> [PROBLEM TO SOLVE] Note every line in the entries that contains the string "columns", and copy it.

Records drawn from a dataset

**********

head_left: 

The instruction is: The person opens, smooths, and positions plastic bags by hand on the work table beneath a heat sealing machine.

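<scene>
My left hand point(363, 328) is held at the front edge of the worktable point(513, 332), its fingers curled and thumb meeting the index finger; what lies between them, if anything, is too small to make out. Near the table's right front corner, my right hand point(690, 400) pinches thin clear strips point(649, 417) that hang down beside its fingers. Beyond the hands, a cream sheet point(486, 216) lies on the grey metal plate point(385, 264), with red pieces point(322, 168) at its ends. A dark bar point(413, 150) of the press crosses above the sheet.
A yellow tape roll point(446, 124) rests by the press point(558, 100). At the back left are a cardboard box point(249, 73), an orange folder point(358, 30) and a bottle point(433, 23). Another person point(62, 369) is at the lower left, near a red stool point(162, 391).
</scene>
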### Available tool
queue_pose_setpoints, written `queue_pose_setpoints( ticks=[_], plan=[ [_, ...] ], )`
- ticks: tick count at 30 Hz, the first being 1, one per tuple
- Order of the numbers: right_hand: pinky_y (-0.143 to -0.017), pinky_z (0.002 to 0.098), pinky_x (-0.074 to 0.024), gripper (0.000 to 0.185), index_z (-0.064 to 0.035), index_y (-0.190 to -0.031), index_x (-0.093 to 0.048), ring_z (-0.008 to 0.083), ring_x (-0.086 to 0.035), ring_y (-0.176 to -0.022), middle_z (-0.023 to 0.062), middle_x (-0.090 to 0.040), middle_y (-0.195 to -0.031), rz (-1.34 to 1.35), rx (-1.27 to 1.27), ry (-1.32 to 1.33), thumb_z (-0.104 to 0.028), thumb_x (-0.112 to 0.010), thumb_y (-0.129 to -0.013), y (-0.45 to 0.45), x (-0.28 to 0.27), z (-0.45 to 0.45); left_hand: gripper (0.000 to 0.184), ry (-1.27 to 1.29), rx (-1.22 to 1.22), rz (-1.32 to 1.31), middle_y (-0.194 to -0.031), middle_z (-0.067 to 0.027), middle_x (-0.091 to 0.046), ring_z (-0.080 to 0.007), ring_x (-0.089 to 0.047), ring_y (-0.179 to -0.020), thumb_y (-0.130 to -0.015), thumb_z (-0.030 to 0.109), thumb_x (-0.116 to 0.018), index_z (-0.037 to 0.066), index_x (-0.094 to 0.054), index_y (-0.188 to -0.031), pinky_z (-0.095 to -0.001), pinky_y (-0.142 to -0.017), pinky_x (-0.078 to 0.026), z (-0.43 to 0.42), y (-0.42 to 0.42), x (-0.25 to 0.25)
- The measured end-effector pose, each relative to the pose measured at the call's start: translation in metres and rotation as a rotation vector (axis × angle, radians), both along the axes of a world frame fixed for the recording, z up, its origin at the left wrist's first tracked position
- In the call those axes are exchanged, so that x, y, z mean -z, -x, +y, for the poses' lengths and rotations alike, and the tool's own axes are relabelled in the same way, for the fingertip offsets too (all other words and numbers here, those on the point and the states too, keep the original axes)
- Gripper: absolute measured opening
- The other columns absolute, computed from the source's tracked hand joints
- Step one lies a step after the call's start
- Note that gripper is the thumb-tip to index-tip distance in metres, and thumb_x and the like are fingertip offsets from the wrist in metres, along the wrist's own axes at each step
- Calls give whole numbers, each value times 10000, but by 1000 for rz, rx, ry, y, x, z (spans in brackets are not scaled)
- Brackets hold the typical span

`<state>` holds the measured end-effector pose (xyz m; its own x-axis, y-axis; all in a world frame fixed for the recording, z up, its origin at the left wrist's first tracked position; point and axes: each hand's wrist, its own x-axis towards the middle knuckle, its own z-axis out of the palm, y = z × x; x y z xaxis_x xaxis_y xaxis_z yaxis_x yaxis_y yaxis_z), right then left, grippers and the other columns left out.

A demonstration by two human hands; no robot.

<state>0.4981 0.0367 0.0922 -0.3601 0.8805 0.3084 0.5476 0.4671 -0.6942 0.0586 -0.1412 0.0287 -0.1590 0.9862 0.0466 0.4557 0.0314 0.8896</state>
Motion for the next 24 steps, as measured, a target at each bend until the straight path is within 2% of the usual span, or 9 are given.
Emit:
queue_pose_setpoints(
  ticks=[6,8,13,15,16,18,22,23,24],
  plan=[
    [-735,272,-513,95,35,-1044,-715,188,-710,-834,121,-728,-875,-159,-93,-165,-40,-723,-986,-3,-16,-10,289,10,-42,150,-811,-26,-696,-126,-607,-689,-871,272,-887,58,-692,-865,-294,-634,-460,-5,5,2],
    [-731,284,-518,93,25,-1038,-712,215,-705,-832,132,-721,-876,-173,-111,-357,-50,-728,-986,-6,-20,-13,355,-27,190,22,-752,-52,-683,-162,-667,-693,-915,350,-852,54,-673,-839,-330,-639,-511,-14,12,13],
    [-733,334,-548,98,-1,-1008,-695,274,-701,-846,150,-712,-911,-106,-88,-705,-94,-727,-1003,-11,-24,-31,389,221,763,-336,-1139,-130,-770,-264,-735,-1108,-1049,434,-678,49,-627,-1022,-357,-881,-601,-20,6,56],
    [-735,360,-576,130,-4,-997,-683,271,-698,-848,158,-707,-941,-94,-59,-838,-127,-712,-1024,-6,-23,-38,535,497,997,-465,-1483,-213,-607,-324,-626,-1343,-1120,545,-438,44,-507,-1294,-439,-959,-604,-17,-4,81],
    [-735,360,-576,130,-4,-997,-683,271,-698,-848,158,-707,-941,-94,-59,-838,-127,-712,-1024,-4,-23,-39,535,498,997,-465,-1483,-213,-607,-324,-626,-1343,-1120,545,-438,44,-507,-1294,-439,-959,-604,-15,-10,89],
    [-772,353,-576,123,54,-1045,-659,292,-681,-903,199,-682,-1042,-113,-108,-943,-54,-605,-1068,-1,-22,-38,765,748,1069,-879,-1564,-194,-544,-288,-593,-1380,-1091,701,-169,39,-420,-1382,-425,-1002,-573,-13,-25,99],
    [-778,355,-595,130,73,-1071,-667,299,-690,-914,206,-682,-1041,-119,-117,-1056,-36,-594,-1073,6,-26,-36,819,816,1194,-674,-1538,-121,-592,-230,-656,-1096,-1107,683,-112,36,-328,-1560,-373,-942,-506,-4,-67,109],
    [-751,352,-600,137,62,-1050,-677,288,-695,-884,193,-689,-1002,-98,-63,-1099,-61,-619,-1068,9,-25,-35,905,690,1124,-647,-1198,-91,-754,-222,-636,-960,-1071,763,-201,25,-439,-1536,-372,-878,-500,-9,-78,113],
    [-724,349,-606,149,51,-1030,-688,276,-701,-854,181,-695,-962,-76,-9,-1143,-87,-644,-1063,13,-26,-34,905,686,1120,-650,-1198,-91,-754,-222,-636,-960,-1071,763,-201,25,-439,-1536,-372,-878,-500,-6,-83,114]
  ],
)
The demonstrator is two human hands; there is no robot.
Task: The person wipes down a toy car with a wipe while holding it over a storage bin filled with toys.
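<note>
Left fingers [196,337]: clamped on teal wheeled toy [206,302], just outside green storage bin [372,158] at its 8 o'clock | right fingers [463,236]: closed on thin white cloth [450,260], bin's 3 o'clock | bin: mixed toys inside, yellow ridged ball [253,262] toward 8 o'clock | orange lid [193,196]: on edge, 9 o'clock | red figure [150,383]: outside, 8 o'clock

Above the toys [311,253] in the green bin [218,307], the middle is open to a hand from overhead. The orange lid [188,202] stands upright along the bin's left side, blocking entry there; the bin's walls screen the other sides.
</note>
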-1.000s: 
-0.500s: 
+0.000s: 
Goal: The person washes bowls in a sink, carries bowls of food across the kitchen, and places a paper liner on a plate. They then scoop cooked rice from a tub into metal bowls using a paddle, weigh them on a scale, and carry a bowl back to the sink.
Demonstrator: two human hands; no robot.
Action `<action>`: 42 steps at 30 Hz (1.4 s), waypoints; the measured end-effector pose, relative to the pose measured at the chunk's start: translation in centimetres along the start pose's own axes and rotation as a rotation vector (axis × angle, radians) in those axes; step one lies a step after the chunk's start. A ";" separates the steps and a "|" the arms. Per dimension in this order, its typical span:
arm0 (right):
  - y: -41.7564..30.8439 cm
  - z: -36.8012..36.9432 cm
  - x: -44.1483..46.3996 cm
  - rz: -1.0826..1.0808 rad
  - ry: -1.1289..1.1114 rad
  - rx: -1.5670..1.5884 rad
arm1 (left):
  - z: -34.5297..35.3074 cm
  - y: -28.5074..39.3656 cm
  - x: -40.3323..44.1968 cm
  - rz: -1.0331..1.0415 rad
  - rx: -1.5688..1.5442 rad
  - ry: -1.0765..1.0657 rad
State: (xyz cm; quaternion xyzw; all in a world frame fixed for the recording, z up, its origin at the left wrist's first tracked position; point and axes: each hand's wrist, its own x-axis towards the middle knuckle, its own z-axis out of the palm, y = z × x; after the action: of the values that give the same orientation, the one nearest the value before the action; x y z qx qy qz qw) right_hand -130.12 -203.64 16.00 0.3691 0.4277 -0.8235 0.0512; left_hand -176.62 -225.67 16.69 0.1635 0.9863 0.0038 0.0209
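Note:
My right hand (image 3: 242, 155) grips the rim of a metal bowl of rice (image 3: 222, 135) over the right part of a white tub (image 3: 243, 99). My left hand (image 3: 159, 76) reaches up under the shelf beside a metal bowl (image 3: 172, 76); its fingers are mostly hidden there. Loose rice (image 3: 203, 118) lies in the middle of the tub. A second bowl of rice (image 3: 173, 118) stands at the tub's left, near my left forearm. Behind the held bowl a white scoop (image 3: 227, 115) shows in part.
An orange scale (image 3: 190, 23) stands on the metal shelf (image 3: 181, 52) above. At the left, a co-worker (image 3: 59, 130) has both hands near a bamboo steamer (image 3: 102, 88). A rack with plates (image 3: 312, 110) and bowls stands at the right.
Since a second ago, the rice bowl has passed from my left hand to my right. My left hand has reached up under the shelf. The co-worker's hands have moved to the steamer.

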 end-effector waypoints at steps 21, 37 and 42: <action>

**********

> [RESULT]
- The other columns absolute, computed from the source's tracked hand joints
`<state>` holds the measured end-effector pose (xyz m; its own x-axis, y-axis; all in a world frame fixed for the recording, z up, its origin at the left wrist's first tracked position; point and axes: each hand's wrist, its own x-axis towards the middle knuckle, its own z-axis out of the palm, y = z × x; x y z xaxis_x xaxis_y xaxis_z yaxis_x yaxis_y yaxis_z), right then left, grippers and the other columns left out.

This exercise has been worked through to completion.